Essa contestação tem sido feita por uma coalizão de entidades, coordenada pela Associação Brasileira da Indústria de Máquinas e Equipamentos (Abimaq), que começou cm 17, mas hoje congrega 26 associações dos mais variados segmentos industriais, as quais alegam que, caso esse antidumping seja concedido, seu potencial de destruição será muito grande. “O aço em questão – chapas, bobinadas ou não, laminadas a quente, com espessura até 4,7 mm –, é largamente utilizado pelas indústrias de máquinas-ferramenta, máquinas rodoviárias, máquinas para embalagem e, principalmente, máquinas agrícolas”, explica o presidente executivo da Abimaq, José Velloso. “No Brasil, nós temos, hoje, aproximadamente 24 ações antidumping relativas ao aço. Não tão importantes como essa, porque ela se refere a um aço largamente utilizado e seria muito prejudicial para a indústria de máquinas, porque, com certeza, haveria aumento de preços e, com isso, aumento dos custos dos investimentos no País. Mas também aumentariam os custos da linha branca, dos bens de consumo duráveis, dos automóveis – já que aumentaria o custo das autopeças –, bem como das estruturas metálicas utilizadas na construção civil. Em suma, haveria um aumento generalizado dos custos nas cadeias produtivas da indústria de transformação como um todo”, adverte Velloso.

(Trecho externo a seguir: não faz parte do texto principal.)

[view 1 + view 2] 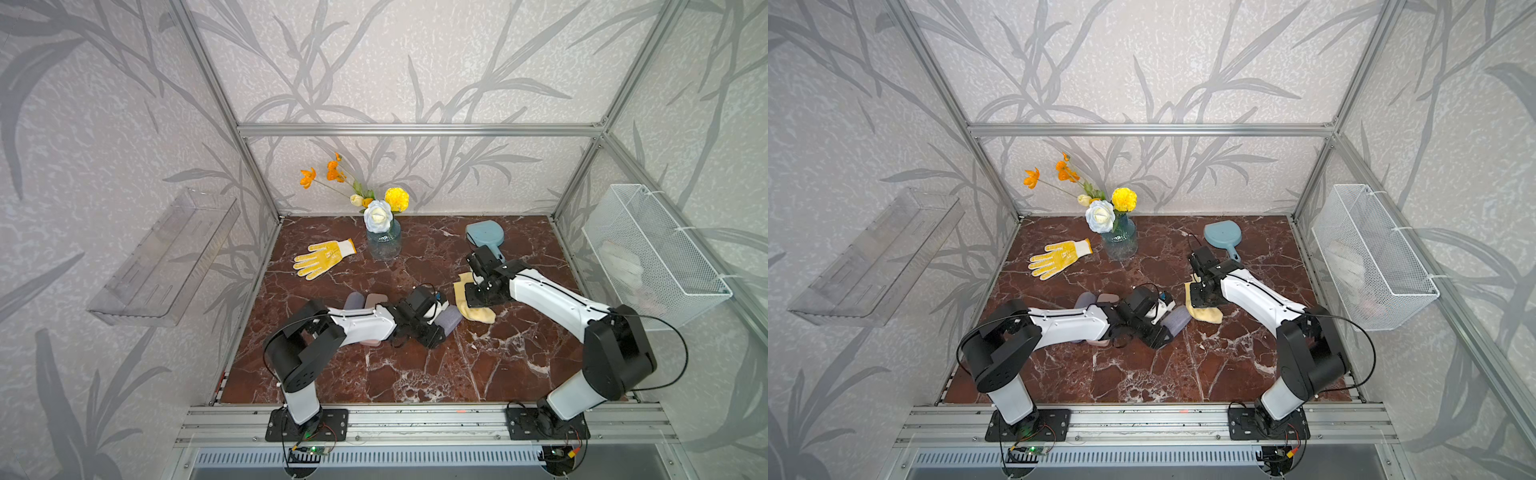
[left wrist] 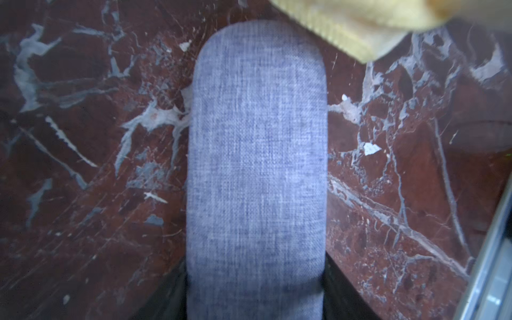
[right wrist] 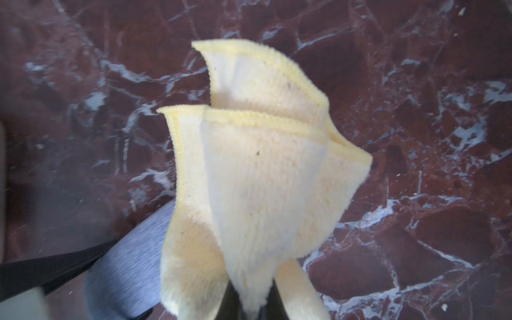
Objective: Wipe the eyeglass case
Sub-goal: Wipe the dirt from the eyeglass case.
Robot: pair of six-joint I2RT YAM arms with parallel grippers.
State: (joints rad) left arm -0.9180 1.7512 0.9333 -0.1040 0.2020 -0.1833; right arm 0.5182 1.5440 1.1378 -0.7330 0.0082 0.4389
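Observation:
The eyeglass case [image 2: 256, 166] is a grey-blue fabric oblong lying on the marble table. My left gripper [image 2: 255, 279] is shut on its near end, with a dark finger on each side. In both top views only the case's far end [image 1: 453, 319] [image 1: 1179, 322] sticks out past the left gripper [image 1: 441, 324]. My right gripper [image 3: 252, 304] is shut on a folded pale yellow cloth [image 3: 257, 180], which fans out from the jaws. The cloth [image 1: 478, 313] hangs onto the table just right of the case, with the right gripper [image 1: 471, 297] above it. The cloth's edge lies close to the case tip; contact is unclear.
Two more cases, greyish [image 1: 353, 299] and pinkish [image 1: 376, 300], lie partly under the left arm. A yellow glove [image 1: 322, 257], a glass vase of flowers [image 1: 383, 243] and a blue dustpan [image 1: 484, 237] sit toward the back. A wire basket [image 1: 648, 257] hangs on the right wall.

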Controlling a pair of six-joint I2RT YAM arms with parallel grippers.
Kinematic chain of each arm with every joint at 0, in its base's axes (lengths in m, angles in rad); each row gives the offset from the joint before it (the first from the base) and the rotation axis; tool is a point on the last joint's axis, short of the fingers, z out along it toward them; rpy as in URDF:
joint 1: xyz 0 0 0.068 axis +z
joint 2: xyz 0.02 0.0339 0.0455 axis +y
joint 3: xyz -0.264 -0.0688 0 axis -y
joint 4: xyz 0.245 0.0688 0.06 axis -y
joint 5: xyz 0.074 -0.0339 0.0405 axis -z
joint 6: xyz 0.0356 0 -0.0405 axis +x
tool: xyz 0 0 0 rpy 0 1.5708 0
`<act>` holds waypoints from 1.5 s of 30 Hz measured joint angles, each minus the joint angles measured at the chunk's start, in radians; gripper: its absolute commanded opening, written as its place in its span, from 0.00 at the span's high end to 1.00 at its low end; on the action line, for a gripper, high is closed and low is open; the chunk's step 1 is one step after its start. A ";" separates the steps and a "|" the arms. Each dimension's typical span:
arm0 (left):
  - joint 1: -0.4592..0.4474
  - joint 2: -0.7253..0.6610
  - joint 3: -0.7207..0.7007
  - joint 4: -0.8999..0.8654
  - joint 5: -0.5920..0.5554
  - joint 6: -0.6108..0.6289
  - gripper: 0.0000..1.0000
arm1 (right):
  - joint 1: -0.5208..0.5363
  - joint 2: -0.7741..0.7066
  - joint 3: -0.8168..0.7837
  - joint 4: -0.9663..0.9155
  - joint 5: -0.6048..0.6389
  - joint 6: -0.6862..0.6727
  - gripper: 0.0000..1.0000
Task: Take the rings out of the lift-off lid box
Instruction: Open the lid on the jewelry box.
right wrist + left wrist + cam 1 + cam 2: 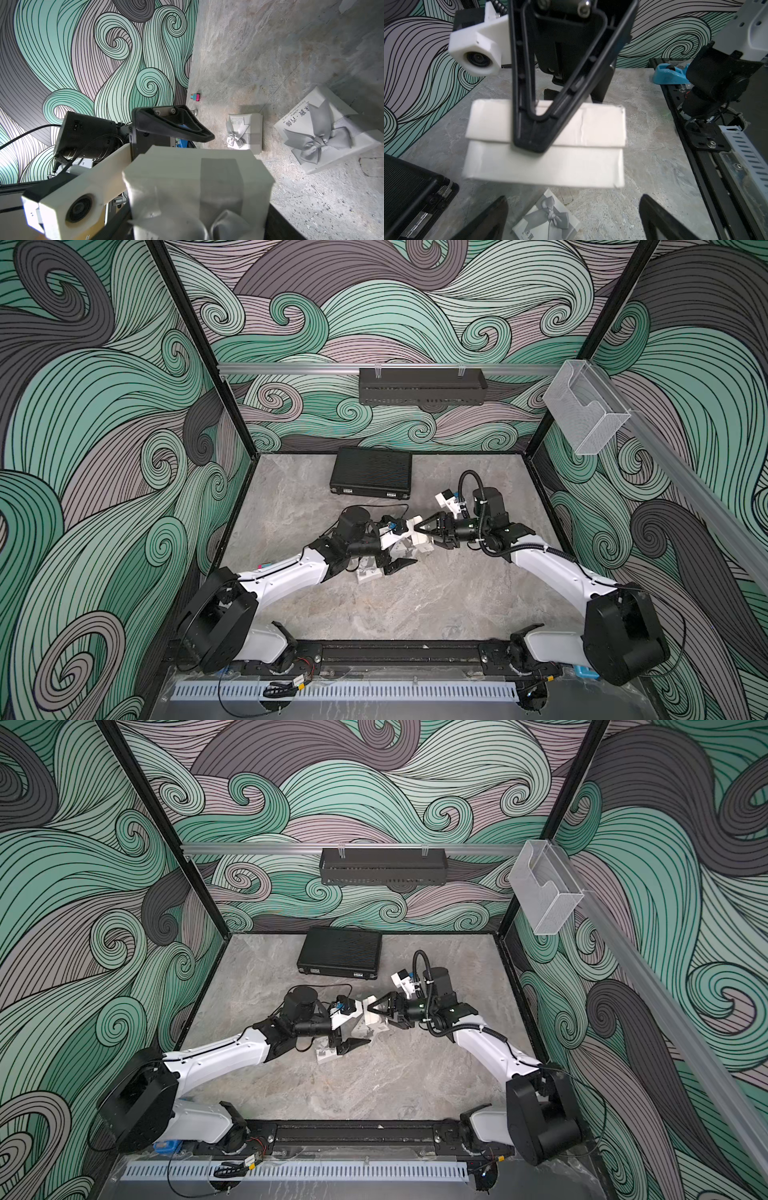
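**Mid-table: white box being clamped aloft by right gripper**

Above the table [395,614] centre, in both top views, a white box [422,540] is being gripped by the right gripper [422,536] and held clear of the surface. The left gripper [409,544] is being held wide open just beside it, gripping nothing. Two bow boxes [369,573] are being seen on the table under the left arm. A black case [371,472] is being seen at the back.

Left wrist view: the white box [544,166] is being shown side-on, with its lid seated on the base. One right finger [529,128] is being pressed across the lid. Both left fingers [488,216] are being held apart, clear of the box. One of the bow boxes [548,218] is being seen below.

Right wrist view: the foreground is being filled by the white box [197,182], which is crossed by grey ribbon. One left finger [172,124] is being seen beyond it. Both bow boxes [245,133] are being seen apart on the table.

The rings are not being shown in any view. The held box is shut, so their place cannot be told.
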 measured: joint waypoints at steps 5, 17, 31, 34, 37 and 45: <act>-0.002 0.000 0.000 0.034 -0.010 0.000 0.01 | 0.007 0.000 0.000 0.021 -0.008 0.005 0.27; -0.006 0.013 0.029 0.041 -0.031 -0.002 0.18 | 0.040 0.025 -0.001 0.076 -0.023 0.023 0.27; -0.011 0.013 0.035 0.013 -0.044 0.000 0.35 | 0.044 0.032 -0.008 0.091 -0.024 0.027 0.27; -0.012 0.013 0.036 0.007 -0.044 0.000 0.35 | 0.044 0.032 -0.010 0.092 -0.024 0.028 0.26; -0.012 0.013 0.043 -0.007 -0.045 0.000 0.35 | 0.043 0.032 -0.011 0.094 -0.024 0.031 0.26; -0.013 0.010 0.046 -0.027 -0.044 0.007 0.39 | 0.042 0.032 -0.016 0.095 -0.027 0.032 0.25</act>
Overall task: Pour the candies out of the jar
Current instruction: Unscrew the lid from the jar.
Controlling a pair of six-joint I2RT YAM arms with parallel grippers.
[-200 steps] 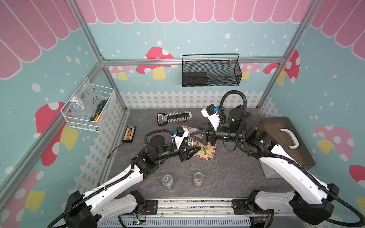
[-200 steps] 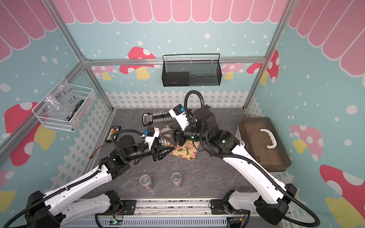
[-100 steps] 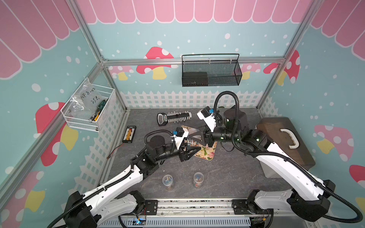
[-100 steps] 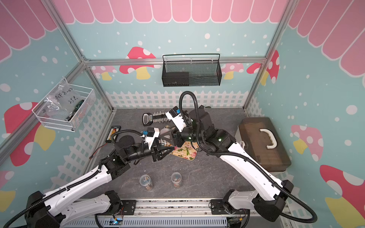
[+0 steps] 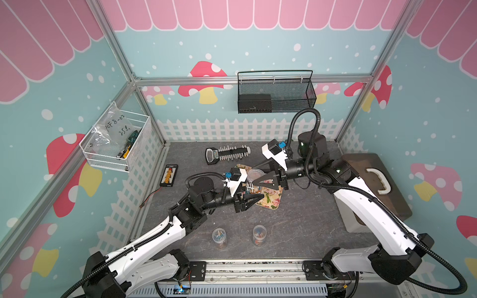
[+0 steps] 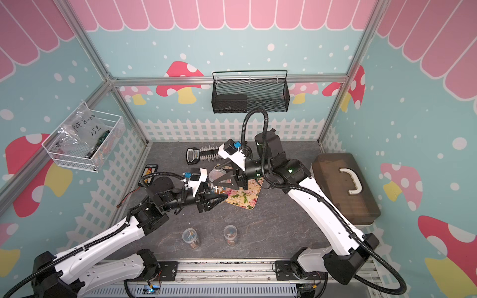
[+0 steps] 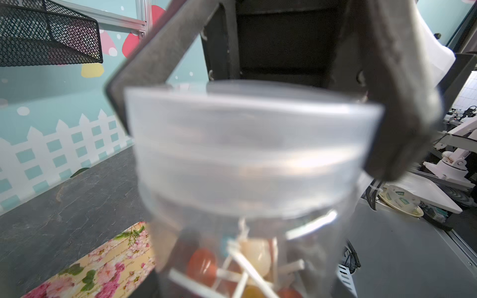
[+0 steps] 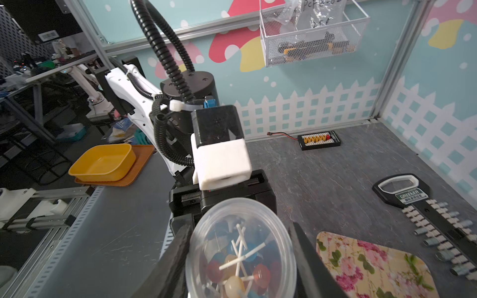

Há, portanto, um longo e espinhoso caminho a ser percorrido para conciliar tantos interesses, internos e externos, num ambiente internacional de concorrência selvagem, que tende a favorecer os ‘predadores’ mais fortes. No Brasil, o desafio é manter um índice mínimo de ocupação da capacidade de produção instalada das usinas siderúrgicas, sem que as ações nesse sentido representem aumentos nos custos de produção de outros setores industriais.